*Exercise directions*: Give back exactly the first lines of the entries below, through the line with "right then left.".

[Data entries]
┄┄┄┄┄┄┄┄┄┄┄┄┄┄┄┄┄┄┄┄
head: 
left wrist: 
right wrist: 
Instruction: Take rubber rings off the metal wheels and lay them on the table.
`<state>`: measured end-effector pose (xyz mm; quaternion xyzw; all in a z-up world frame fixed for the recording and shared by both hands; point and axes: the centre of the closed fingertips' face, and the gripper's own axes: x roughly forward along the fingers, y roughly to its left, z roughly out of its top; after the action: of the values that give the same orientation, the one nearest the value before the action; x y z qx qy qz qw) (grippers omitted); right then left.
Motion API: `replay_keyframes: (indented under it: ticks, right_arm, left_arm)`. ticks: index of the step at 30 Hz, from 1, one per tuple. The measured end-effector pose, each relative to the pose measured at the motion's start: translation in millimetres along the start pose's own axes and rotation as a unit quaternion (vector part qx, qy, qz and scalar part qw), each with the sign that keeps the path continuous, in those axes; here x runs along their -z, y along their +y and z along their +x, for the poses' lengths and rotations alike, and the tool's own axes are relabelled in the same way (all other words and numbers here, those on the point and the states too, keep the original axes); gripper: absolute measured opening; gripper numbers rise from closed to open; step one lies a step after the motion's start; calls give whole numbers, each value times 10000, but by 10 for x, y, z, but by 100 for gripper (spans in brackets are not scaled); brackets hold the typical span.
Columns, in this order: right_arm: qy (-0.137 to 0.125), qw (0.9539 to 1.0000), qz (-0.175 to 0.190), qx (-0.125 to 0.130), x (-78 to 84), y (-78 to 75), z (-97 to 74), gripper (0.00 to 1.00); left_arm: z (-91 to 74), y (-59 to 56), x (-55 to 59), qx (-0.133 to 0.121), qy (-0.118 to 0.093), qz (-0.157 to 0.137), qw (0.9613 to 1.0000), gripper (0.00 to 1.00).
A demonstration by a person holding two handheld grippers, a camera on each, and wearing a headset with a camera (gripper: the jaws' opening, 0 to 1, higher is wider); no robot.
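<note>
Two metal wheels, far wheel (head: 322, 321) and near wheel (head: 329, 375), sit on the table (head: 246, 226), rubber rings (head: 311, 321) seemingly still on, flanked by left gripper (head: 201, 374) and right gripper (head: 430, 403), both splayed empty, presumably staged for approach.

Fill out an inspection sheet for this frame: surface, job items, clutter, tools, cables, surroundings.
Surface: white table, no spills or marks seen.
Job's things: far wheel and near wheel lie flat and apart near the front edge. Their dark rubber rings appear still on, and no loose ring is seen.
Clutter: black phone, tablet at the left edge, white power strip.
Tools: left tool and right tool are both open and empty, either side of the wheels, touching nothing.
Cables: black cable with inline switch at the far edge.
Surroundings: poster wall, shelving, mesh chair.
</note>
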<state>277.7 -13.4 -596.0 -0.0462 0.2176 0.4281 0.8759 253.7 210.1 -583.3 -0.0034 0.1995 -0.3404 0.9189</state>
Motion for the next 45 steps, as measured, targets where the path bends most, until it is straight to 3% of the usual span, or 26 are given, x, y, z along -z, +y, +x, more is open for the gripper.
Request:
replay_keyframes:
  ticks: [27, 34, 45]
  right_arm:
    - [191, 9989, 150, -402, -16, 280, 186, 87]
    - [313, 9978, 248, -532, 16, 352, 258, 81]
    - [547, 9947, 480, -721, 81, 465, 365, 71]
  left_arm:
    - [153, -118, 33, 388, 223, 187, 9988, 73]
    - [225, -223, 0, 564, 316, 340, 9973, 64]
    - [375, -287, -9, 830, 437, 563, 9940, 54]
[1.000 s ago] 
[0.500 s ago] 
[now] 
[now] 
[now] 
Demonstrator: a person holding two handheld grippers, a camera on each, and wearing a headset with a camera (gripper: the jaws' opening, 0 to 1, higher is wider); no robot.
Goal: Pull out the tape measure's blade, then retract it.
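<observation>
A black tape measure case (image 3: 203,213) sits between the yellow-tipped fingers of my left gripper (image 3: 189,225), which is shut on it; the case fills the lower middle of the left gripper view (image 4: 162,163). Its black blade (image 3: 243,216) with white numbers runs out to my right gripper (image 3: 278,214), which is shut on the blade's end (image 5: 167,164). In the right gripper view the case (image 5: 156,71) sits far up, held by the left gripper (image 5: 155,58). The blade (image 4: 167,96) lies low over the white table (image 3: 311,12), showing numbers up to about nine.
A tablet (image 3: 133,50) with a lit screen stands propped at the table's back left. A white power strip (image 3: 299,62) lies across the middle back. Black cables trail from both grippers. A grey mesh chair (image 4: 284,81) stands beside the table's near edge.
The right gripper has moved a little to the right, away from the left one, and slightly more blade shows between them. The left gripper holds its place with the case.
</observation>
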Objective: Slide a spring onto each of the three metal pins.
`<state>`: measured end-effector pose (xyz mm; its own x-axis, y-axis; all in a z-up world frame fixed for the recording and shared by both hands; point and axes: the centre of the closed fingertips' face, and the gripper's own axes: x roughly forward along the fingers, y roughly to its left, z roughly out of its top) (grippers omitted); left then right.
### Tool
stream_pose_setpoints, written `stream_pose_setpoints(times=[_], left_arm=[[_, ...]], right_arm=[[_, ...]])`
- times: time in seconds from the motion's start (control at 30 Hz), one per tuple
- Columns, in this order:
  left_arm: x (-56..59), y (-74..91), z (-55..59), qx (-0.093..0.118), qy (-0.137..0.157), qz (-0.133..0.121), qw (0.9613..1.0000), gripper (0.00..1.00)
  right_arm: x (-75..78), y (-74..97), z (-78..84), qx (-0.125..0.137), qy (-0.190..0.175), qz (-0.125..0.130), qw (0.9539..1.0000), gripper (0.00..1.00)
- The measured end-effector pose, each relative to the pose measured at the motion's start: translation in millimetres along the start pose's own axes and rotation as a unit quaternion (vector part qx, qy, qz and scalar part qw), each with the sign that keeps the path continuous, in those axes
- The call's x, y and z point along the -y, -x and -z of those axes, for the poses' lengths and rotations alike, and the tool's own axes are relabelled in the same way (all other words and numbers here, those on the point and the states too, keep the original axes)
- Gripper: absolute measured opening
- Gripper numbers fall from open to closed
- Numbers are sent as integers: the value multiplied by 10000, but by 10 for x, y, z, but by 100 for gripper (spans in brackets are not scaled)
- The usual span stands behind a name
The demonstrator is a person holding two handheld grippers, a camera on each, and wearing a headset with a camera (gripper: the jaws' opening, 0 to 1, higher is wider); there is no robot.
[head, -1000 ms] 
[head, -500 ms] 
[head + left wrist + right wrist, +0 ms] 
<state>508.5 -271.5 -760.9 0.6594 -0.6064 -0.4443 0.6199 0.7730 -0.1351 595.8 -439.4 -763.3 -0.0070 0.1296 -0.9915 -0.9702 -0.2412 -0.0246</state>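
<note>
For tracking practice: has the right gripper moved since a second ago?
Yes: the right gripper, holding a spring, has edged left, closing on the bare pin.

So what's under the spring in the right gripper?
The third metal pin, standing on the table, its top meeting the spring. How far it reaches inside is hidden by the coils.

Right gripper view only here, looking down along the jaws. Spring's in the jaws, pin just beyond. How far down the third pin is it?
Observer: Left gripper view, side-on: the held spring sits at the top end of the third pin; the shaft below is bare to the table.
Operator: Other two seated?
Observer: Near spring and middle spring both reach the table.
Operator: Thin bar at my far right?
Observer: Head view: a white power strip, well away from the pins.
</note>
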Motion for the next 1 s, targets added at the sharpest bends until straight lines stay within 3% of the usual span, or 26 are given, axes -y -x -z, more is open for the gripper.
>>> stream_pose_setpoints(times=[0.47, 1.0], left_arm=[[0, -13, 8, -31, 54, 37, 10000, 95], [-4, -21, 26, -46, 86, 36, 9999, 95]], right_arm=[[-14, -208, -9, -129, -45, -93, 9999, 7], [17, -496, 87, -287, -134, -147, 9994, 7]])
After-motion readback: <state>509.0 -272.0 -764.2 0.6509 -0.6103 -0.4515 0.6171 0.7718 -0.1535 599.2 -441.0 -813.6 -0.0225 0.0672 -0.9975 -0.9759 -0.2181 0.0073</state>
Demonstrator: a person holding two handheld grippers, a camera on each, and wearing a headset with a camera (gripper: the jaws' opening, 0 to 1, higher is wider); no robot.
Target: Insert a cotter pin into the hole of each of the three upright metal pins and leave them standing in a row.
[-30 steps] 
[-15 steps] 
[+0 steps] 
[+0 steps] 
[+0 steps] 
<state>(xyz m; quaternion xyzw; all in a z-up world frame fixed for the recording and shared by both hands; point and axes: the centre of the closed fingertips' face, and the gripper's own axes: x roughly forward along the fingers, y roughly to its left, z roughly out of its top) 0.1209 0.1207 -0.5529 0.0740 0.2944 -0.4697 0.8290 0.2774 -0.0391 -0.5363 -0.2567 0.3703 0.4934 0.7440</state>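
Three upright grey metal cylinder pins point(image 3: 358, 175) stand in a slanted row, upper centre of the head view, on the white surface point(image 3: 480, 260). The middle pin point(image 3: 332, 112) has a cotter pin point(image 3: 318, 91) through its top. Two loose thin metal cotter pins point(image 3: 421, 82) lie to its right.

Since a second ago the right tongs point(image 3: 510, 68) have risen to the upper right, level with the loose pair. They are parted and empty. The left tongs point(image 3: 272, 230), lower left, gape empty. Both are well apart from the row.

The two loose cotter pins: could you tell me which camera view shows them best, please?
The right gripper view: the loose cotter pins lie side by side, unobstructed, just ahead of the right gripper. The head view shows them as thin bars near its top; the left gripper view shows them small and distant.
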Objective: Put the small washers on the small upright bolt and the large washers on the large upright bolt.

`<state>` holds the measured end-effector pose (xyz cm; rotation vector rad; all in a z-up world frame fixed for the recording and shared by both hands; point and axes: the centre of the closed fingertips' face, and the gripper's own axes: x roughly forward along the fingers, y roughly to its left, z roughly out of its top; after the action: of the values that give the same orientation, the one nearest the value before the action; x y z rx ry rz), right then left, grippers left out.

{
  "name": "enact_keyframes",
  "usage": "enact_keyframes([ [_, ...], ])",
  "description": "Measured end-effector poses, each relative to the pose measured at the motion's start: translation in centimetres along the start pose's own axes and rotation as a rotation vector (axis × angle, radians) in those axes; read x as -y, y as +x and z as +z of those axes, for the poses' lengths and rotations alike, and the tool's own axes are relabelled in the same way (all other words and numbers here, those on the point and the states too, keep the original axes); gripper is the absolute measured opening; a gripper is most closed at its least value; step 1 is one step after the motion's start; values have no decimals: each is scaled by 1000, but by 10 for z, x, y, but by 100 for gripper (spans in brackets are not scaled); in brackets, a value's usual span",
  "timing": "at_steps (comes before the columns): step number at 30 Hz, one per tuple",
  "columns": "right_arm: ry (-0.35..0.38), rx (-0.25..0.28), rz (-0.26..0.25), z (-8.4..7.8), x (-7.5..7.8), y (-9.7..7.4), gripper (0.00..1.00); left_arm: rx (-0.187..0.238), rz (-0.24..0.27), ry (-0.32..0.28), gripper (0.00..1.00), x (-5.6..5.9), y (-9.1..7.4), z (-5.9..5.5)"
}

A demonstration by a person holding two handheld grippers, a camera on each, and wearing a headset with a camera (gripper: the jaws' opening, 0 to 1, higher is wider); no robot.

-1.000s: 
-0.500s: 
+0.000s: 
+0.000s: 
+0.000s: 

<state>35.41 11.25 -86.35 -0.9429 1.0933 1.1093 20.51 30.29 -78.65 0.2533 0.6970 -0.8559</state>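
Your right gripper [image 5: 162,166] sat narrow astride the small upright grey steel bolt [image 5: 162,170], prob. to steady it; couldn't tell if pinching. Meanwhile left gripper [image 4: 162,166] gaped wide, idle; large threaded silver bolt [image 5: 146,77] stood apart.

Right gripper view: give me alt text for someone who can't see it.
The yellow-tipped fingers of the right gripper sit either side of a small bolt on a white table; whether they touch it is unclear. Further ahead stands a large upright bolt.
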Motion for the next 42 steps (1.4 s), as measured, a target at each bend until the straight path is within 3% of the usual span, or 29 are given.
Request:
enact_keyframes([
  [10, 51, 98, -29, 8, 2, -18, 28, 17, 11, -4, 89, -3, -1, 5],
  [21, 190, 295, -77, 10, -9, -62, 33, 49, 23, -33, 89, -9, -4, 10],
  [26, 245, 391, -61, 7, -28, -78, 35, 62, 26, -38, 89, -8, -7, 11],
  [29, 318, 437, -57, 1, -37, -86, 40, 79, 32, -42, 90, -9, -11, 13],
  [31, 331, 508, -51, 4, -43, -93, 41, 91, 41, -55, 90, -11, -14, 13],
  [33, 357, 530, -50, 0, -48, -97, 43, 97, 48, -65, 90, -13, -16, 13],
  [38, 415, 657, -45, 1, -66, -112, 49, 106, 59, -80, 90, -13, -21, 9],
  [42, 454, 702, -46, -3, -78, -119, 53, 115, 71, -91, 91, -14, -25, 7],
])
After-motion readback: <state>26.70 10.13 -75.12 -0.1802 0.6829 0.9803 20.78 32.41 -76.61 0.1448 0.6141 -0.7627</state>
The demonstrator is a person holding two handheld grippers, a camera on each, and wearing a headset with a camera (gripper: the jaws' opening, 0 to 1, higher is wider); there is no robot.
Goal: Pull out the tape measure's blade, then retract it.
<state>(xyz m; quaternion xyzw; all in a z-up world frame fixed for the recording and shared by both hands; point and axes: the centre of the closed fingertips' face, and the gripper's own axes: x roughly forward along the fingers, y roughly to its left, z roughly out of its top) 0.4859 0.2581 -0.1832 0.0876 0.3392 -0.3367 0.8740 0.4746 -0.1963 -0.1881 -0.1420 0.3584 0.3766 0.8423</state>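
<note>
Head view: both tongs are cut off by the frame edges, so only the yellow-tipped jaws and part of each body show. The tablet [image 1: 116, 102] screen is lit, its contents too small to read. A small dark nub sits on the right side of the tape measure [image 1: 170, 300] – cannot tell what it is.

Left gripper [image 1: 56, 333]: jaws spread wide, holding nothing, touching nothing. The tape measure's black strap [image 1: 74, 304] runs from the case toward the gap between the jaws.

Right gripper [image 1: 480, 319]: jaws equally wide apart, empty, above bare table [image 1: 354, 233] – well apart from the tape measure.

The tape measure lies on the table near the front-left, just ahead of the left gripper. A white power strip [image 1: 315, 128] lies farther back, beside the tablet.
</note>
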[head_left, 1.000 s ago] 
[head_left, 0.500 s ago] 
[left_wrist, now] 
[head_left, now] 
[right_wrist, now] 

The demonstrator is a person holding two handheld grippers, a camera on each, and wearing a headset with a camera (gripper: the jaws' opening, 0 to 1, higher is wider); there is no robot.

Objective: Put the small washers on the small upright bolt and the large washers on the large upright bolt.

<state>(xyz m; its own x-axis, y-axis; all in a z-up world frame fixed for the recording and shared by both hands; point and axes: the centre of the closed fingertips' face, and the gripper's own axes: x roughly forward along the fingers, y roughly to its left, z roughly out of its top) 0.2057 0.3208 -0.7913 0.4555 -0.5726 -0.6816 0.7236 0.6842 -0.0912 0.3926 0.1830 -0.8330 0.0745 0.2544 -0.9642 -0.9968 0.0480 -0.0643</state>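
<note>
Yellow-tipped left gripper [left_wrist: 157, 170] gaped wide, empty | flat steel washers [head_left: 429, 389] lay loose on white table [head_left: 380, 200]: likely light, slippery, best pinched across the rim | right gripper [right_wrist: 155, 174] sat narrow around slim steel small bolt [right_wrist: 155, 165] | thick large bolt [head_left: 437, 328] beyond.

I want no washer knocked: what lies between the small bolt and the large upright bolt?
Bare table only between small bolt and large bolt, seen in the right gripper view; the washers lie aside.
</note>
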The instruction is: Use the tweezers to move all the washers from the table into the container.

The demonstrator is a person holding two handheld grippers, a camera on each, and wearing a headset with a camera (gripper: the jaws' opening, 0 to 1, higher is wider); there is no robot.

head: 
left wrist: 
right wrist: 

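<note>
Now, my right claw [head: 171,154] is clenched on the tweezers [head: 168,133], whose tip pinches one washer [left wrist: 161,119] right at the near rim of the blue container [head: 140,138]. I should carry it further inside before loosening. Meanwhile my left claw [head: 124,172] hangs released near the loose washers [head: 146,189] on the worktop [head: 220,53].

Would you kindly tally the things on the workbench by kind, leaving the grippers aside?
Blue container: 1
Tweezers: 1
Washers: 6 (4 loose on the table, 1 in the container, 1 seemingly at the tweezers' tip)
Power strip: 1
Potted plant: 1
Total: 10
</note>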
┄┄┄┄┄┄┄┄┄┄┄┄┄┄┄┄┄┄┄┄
*Result of this task*:
head: 
left wrist: 
right wrist: 
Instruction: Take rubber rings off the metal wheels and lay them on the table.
`<state>`: measured end-effector pose (xyz mm; quaternion xyzw; all in a z-up world frame fixed for the recording and shared by both hands; point and axes: the centre of the closed fingertips' face, and the gripper's own axes: x roughly forward along the fingers, y roughly to its left, z roughly out of its top; after the action: of the values that give the same orientation, the one nearest the value before the action; x y z qx qy qz qw) (grippers omitted); right then left.

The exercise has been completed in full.